++++ COLLECTED MATERIAL

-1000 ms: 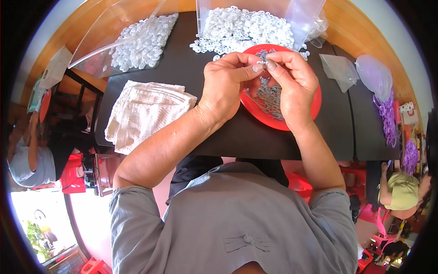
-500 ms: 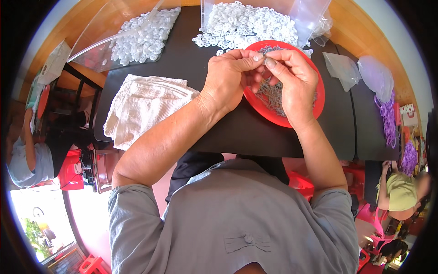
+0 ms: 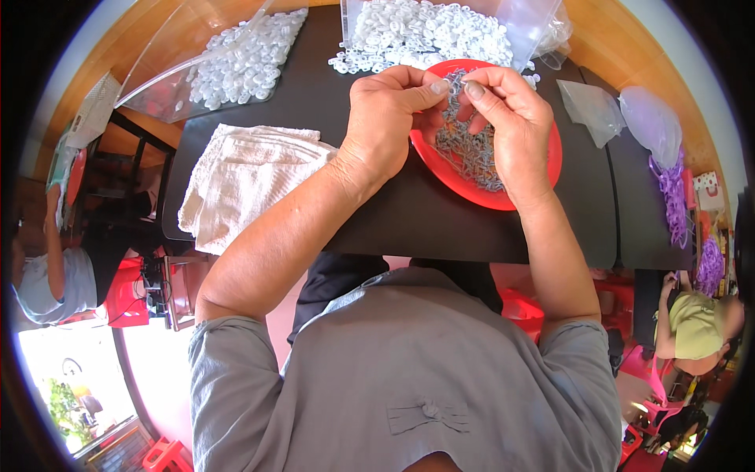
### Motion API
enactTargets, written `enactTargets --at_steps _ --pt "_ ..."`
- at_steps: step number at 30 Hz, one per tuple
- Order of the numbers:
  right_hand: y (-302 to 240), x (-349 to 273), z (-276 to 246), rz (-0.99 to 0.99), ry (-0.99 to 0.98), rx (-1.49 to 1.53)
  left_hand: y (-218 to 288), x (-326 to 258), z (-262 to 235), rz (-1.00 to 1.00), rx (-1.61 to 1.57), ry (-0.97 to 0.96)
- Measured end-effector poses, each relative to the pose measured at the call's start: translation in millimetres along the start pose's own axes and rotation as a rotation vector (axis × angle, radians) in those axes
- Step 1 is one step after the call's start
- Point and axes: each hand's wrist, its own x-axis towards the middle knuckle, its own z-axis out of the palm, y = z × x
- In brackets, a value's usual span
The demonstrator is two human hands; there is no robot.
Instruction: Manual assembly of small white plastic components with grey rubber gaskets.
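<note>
Left hand (image 3: 380,118) and right hand (image 3: 519,118) have drawn apart, each grip pinched close, contents unclear; grey pieces (image 3: 474,160) at one o'clock seem light, stiff, best pinched mid-length.

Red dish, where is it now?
Head view, right of centre: the red dish sits on the dark table, partly hidden by the right hand, beside white pieces.
</note>
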Motion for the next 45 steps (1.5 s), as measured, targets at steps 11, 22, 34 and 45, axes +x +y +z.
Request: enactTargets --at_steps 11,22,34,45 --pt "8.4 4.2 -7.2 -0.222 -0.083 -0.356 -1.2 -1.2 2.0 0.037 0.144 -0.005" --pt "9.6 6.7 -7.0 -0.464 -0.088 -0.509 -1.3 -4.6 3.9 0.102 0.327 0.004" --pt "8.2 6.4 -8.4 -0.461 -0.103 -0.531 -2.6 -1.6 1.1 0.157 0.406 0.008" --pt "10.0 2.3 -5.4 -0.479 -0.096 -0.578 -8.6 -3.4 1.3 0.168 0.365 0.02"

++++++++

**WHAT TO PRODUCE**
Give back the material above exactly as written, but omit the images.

**SOLUTION FOR THIS PROBLEM**
-1000 ms: 
-500 ms: 
+0 ms: 
### Motion API
enactTargets, written `enactTargets --at_steps _ --pt "_ ..."`
- at_steps: step number at 30 Hz, one per tuple
- Order of the numbers:
  right_hand: y (-302 to 240), x (-349 to 273), z (-276 to 246), rz (-0.99 to 0.99), ry (-0.99 to 0.98), rx (-1.49 to 1.53)
  left_hand: y (-218 to 288), x (-326 to 258), z (-262 to 235), rz (-1.00 to 1.00), rx (-1.61 to 1.57), ry (-0.97 to 0.96)
- Measured end-effector poses, each relative to the pose measured at the call's start: translation in millimetres along the start pose's own axes and rotation as a rotation vector (axis × angle, radians) in those axes
- Step 1 is one step after the call's start
- Point and axes: each hand's wrist, its own x-axis towards the middle knuckle, its own z-axis out of the palm, y = z × x
- In brackets, a value's usual span
The demonstrator is two human hands; there is no robot.
Instruction: Manual assembly of small white plastic components with grey rubber gaskets.
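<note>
Left hand (image 3: 380,118) and right hand (image 3: 519,118) have drawn apart, each grip pinched close, contents unclear; grey pieces (image 3: 474,160) at one o'clock seem light, stiff, best pinched mid-length.

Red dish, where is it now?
Head view, right of centre: the red dish sits on the dark table, partly hidden by the right hand, beside white pieces.
</note>
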Motion for the next 45 steps (1.5 s), as measured, targets at steps 11, 22, 34 and 45, axes +x +y +z.
Request: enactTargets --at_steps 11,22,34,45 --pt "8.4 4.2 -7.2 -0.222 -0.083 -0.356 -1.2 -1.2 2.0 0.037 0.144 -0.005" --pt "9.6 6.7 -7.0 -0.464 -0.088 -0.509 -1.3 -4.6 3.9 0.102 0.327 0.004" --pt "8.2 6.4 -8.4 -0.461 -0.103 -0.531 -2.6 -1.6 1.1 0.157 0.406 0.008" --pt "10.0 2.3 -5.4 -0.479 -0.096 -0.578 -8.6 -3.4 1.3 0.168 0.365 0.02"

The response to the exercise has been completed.